Oh, but the boy who was walking next to
her! Cousin Caroline, have you ever seen anyone who shined? Well, this boy did. Even though he walked with a limp and was a little bit sideways, he was shining.
And I thought to myself, Anybody shining, well, they are the one to be my friend. I'll tell you, up to then I'd always hoped my one true friend would be a girl, one such as who could talk about pretty things and would read poetry aloud with me. But when I saw the shining boy across the field, I thought him and me would be friends, even with the way he limped and was lopsided.
Sometimes you just know these things.
Signed,
Your Cousin,
Arie Mae Sparks
Dear Cousin Caroline,
This is the fifth time I have written to you. I have to say I am starting to wonder about the manners of folks who live down to Raleigh. I have heard of big city ways, and now I have to ask myself if some of what I've heard ain't the truth.
But I don't like to judge.
Lucille says maybe you don't write because your handwriting is a sight and mine is so very nice. If that is the case, I will tell you the secret of my nice writing. I have practiced it over and over until I made it just as pretty as could be.
In truth, I'm left-handed, but Mama wouldn't let me stay that way. She believes left-handedness is of the devil and ain't to be tolerated.
When I learned writing, the pen was placed in my right hand and it was so hard for me I cried and cried over it. But Daddy said he would buy me a bag of molasses candy if I could make my writing nice. I'll do almost anything for molasses candy. Also, I didn't want to write with the devil's handwriting. It's bad enough having light-red hair and no freckles.
My red hair is what caught the eye of the Baltimore children just as soon as me and James stepped foot into the clearing. One of the little ones pointed at me and said, “Look! She has hair the same as Cousin Clara!”
The tall, bossy-looking girl shook her head fiercely. “Clara's hair is brown with a hint of red when the sun shines on it. This girl's hair is practically pink, and quite unbecoming.”

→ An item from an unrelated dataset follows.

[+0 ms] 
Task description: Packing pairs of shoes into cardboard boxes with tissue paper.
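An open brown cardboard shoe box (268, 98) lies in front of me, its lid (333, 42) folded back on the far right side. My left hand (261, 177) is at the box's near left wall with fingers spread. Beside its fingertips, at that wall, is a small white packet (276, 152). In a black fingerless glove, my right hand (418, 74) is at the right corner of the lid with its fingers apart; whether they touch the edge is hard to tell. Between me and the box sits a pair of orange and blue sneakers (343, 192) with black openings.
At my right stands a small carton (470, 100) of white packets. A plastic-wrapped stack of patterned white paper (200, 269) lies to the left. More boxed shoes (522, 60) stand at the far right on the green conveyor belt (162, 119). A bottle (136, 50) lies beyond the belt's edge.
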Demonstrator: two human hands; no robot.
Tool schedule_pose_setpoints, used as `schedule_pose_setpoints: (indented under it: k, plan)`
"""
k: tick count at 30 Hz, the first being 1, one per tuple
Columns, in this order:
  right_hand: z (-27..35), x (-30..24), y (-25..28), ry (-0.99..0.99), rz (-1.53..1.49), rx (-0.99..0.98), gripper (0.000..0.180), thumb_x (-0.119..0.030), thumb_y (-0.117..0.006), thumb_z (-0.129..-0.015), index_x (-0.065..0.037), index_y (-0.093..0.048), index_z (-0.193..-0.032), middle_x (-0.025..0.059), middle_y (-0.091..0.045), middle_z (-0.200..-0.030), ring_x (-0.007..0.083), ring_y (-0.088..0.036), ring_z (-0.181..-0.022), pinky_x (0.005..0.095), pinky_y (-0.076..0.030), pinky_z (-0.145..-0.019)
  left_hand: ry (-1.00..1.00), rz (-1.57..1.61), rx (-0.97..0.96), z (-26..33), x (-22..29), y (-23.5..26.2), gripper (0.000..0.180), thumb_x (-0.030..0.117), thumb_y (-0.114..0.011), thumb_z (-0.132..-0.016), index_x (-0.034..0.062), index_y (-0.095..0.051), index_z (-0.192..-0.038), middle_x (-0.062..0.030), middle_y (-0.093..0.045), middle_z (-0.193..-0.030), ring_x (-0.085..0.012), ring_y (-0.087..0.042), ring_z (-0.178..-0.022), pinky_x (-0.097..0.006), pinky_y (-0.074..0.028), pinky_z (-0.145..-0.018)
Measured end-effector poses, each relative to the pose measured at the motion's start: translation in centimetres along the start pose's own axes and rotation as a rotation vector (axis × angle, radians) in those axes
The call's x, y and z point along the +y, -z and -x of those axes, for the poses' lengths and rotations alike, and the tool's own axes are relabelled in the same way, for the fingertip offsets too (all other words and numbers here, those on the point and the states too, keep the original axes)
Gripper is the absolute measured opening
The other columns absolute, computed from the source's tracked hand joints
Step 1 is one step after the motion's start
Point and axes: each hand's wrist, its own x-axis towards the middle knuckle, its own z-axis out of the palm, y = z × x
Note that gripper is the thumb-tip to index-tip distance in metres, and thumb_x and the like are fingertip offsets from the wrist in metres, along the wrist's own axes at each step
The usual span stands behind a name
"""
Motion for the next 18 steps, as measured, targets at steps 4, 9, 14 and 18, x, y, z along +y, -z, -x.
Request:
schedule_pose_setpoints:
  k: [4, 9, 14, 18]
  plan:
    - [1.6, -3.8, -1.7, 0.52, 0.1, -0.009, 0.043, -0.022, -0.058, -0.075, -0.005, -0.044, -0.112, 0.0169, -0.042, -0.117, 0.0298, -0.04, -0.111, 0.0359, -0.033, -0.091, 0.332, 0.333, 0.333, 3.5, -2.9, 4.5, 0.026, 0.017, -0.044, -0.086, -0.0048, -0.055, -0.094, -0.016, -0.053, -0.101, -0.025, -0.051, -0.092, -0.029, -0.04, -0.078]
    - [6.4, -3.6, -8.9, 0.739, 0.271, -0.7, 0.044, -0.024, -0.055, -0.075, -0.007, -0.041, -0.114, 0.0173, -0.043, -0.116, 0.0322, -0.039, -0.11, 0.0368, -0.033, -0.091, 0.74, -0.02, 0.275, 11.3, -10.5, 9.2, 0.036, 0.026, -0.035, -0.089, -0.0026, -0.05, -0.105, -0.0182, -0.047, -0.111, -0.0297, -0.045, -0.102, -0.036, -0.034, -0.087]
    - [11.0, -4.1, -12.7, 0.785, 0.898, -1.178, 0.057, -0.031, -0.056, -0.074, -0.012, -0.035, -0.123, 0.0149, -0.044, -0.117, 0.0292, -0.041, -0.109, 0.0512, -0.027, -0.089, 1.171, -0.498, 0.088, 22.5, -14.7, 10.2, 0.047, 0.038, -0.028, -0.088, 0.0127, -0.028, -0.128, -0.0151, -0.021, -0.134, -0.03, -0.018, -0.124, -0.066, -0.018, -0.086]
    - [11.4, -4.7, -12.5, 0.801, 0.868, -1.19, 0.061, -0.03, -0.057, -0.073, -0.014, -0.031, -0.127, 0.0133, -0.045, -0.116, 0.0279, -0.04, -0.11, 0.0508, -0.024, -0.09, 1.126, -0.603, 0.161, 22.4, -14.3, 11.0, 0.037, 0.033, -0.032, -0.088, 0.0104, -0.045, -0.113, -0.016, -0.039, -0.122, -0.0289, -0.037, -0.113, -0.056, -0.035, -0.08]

James whistled underneath his breath. “You still think them Baltimore children's so nice?”
“Not that particular one, no.” I put my hand on my cheek, which felt hot, like someone had slapped it. “But she don't speak for the whole crowd.”
“Maybe she does,” James said. “You gonna wait to find out?”
A whispered voice popped up from behind us. “You want me to kick her in the pants, Arie Mae? I'll do it, just don't tell Lucille.”
I turned around to see Harlan Boyd hiding behind a bush. If I ain't never described Harlan Boyd to you, well, he's a mess. He's ten years old, scrawny as a half-starved cat, with muddy freckles splashed all over his skin and brown hair that sticks up in clumps no matter how much he spits in his hand and pats his head.
“That's all right, Harlan,” I told him. “Some folks just ain't partial to red hair.”
“Some folks ain't got the manners that God taught 'em,” Harlan replied, coming out from his hiding place.
“God don't teach manners,” James told him.
“You're getting your Sunday school learning mixed up with what Lucille's learning you.”
“It's hard to keep it all straight, that's a fact,” Harlan admitted, shoving his hands in his pockets and taking a good spit at the dirt. Then he yelled over to the Baltimore children, “Hey, there, ya rascals! Leave ol' Arie Mae alone! She can't help how she looks, now can she?”